Hal yang unik dan nyentrik dari Monsinyur Sutikno adalah ciri khas dialek bahasa Suroboyoan yang khas dan kental. Agak vulgar, ceplas ceplos, suaranya keras menggelegar.
Tak lupa, dalam banyak khotbah disukai umat karena lucu, berisi dan menggugah. Dalam sesi pembinaan selalu menggembirakan, menarik dan menggugah.
Dalam kehidupan sehari hari, watak sosialnya begitu tinggi, Sering memberikan bantuan material kadang juga bantuan petunjuk, nasehat iman spiritual kepada umatnya.
Jiwa pembauran sungguh nyata. Ia Uskup pertama yang keturunan etnis Tionghoa, sungguh memberikan teladan pembauran sejati di kalangan umatnya.
Monsinyur Sutikno sosok yang bersemangat lebih (magis semper) tentang pembinaan calon calon pastor/imam praja atau diosesan.
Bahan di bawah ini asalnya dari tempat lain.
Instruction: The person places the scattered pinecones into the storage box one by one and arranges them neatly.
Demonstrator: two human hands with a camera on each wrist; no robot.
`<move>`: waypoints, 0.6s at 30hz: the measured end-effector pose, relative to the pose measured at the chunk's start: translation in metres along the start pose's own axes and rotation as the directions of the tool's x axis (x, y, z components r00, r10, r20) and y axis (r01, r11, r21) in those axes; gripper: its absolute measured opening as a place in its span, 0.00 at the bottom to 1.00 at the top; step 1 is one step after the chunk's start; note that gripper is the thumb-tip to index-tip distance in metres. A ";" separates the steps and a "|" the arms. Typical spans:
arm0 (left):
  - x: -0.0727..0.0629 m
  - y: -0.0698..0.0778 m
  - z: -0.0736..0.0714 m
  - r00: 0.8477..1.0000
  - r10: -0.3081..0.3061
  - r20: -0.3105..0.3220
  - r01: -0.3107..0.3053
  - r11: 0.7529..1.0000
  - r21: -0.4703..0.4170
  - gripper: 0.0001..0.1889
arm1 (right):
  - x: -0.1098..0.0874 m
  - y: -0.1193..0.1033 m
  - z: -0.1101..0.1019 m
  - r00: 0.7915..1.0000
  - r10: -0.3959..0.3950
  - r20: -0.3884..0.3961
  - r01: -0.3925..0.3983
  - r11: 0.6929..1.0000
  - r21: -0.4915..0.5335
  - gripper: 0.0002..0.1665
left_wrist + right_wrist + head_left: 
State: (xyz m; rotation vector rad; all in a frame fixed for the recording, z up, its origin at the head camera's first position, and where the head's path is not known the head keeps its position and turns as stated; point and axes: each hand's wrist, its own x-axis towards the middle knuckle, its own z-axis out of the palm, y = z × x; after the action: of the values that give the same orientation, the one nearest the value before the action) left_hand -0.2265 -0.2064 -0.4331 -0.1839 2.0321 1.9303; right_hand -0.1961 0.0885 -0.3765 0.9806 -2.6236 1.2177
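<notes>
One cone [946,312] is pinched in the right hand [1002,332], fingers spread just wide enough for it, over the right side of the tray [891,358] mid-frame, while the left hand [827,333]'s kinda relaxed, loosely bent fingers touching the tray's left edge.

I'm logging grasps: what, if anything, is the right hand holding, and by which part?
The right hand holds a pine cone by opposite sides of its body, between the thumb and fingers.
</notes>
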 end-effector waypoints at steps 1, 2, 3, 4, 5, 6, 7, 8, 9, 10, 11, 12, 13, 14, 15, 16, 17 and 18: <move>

Peninggalan besar adalah merintis dan membangun seminari tinggi imam diosesan di Surabaya, secara mandiri. Pada awalnya masih bergabung dengan beberapa keuskupan di Malang.
Ia merintis dan membangun Seminari Tinggi di Keuskupan Surabaya, bernama Providentia Dei. Untuk melengkapi ia bersama tim membuat kelas studi filsafat dan teologi, sekaligus mulai mendirikan Fakultas Kedokteran di Universitas Katolik Widya Mandala Surabaya.
Mulai dari awal menyiapkan segala sesuatu yang berkaitan dengan seminari tinggi, baik fisik gedung, konsep, tenaga pengajar, dana, dan lain sebagainya.
Kamis, 10 Agustus 2023, kita dikejutkan berita duka, Sang Maesto dari Perak wafat, menghadap Sang Ilahi. Selamat jalan Monsinyur Vincentius Sutikno Wisaksono, semoga segala kebaikan yang telah ditebar membawa banyak inspirasi bagi umat dan masyarakat.